Nuclear regulatory authority
The Environmental Protection Agency (EPA) through its Office of Radiological Protection regulates radiation in Ireland.
There are no nuclear power plants, research reactors or waste facilities. There is regulation of all practices involving sources of ionising radiation, including transport of radioactive materials, as well as occupational exposure to natural sources.
Radioactive waste and spent fuel management
There is currently no centralised radioactive waste facility in Ireland. However, the EPA maintains a database of all those licensed to use, store or transport radioactive materials, which includes an up-to-date inventory of all radioactive material. This includes disused sources, held in storage throughout the country. In December 2010 the Irish Government adopted a national policy on radioactive waste management for Ireland. One of the key initiatives under this policy is that the inventory of disused radioactive sources should be reduced through a co-ordinated and phased Inventory Reduction Programme. Work on this programme commenced in 2012 and by the end of 2013, 99% of disused sources with a half life greater than 10 years had been disposed of. The policy also provides for the establishment of a centralised storage facility for the interim storage and management of residual sources and this initiative will be progressed once the final inventory of sources is categorised following the completion of the reduction programme. The Government has also agreed an operational protocol for seized and orphan sources which sets out responsibilities for the EPA, Government departments and key stakeholders to ensure that these sources are dealt with in a safe and secure manner.
Main legal instruments
The Radiological Protection Act, 1991, and the Radiological Protection (Miscellaneous Provisions) Bill 2014 (Act Number 20 of 2014) which establishes the national regulatory organisation and sets out the appointment and powers of inspectors and the framework for the licensing system. The Radiological Protection (Amendment) Act, 2000 makes it an offence to make a false statement on a licence application and to breach a condition of licence. The Radiological Protection Act, 1991 (Ionising Radiation) Order, 2000 is a statutory instrument which applies to workplaces where there may be a risk of exposure to ionising radiation. It is the main piece of legislation specifically dealing with the obligations of employers and the protection of workers and members of the public. It gives effect in Ireland to two European Directives: Council Directive 96/29/Euratom (Basic Safety Standards Directive), and Council Directive 90/641/Euratom (Outside Workers Directive).

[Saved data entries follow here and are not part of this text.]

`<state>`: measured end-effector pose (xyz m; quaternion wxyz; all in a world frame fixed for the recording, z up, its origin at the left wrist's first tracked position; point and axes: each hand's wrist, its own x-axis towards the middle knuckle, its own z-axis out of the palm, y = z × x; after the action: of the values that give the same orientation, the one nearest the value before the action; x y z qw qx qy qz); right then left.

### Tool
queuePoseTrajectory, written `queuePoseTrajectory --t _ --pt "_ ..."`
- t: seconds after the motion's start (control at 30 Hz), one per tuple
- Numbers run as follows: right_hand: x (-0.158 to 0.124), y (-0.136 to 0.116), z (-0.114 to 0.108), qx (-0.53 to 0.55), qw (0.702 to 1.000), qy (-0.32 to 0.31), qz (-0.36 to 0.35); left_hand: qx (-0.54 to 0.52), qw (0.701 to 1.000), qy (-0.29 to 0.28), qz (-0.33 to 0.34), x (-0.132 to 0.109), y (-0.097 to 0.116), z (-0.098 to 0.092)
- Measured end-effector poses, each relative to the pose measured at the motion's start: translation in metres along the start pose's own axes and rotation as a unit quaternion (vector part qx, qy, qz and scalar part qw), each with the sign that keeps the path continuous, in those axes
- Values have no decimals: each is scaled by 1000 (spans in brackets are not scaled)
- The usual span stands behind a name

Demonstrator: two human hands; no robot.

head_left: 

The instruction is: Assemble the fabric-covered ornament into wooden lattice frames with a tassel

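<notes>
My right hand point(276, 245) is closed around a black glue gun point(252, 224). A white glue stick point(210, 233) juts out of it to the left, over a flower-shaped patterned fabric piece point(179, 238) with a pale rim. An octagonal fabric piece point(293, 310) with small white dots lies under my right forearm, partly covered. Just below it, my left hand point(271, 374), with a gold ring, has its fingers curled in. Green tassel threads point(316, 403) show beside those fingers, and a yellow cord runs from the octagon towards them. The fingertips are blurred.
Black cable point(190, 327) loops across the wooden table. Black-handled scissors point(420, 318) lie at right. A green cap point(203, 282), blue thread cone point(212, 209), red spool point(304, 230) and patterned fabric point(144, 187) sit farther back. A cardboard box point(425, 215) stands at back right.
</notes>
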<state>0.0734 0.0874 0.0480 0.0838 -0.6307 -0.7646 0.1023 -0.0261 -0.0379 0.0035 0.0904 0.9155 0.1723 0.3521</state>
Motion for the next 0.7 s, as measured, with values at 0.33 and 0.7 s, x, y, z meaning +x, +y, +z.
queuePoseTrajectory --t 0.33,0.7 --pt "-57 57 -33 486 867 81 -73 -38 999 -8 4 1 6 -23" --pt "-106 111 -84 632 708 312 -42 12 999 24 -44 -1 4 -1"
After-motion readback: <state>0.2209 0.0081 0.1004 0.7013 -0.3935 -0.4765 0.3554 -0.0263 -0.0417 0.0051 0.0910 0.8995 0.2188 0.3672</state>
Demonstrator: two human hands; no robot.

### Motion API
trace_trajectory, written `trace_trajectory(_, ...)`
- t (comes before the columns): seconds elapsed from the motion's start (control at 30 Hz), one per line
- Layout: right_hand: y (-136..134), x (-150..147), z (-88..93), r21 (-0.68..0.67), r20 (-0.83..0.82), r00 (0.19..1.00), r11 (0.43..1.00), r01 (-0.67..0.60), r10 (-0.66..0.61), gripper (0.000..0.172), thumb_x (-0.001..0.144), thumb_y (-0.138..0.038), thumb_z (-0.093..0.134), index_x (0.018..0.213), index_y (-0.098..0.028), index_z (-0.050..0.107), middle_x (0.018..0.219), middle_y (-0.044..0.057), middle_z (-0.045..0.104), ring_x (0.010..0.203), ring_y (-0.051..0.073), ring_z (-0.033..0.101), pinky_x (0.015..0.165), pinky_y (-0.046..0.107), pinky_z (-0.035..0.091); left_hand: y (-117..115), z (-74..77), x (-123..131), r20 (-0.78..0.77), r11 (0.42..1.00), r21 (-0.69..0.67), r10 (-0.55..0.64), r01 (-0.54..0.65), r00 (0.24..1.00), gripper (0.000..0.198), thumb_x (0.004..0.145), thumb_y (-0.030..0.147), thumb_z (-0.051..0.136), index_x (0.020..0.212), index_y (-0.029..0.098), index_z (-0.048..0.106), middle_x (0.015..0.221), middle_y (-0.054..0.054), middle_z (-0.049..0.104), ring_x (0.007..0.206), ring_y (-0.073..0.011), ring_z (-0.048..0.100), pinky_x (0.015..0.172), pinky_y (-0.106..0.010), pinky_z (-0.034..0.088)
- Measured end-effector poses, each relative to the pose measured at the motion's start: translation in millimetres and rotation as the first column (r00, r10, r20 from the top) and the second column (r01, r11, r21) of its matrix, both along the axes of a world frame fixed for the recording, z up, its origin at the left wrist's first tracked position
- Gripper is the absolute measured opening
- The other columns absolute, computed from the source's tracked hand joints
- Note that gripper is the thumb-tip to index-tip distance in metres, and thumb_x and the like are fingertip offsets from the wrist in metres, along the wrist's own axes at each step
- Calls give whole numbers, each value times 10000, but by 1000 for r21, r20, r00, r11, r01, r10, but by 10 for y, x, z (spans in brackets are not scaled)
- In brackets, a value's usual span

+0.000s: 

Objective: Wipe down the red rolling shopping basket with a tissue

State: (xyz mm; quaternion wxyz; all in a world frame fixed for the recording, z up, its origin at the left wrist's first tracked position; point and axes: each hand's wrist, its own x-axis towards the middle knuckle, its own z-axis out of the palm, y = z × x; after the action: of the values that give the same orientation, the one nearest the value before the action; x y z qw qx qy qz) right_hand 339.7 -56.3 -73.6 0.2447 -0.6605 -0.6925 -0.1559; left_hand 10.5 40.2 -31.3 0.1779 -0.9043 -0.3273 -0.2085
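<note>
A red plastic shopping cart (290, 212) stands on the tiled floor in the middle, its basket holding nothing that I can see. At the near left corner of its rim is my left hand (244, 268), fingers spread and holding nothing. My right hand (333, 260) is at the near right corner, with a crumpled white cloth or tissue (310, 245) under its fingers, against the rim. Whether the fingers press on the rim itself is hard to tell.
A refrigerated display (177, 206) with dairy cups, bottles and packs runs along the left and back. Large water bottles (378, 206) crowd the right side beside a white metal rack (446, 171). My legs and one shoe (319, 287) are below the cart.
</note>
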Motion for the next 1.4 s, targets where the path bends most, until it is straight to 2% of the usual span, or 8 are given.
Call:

S.I. 390 of 2011, gives effect to Council Directive 2009/71/Euratom of 25 June 2008 establishing a Community framework for the nuclear safety of nuclear installations, assigns powers to the EPa to, if needed, "establish and maintain a national regulatory and organisational framework for nuclear safety of nuclear installations". In addition, S.I. 320 of 2013 gives effect to Council Directive 2011/70/Euratom of 19 July 2011 establishing a Community framework for the responsible and safe management of spent fuel and radioactive waste.